:: DATA BELOW
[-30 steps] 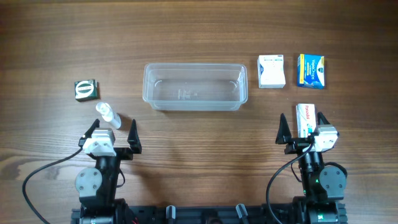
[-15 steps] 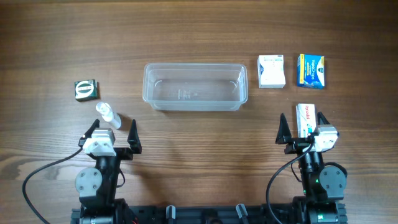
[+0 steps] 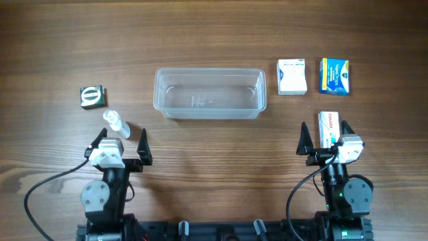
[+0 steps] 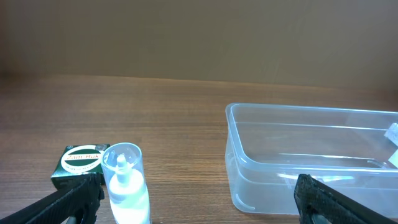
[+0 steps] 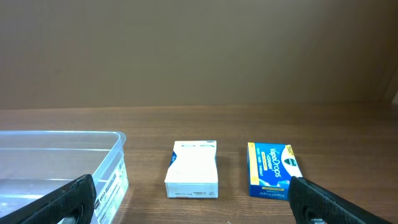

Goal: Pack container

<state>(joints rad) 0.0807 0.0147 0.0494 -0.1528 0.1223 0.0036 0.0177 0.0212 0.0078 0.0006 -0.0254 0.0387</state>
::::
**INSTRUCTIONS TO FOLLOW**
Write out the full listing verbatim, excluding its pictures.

**RESULT FOR THIS EXERCISE**
[-30 steps] 
[-15 steps] 
[+0 steps] 
[+0 steps] 
[+0 steps] 

Goal: Pack container

<state>(joints rad) 0.0807 0.0147 0.0494 -0.1528 0.1223 0.0036 0.0177 0.0212 0.0078 0.0006 -0.0254 0.0387</state>

This concludes the answer to the exercise.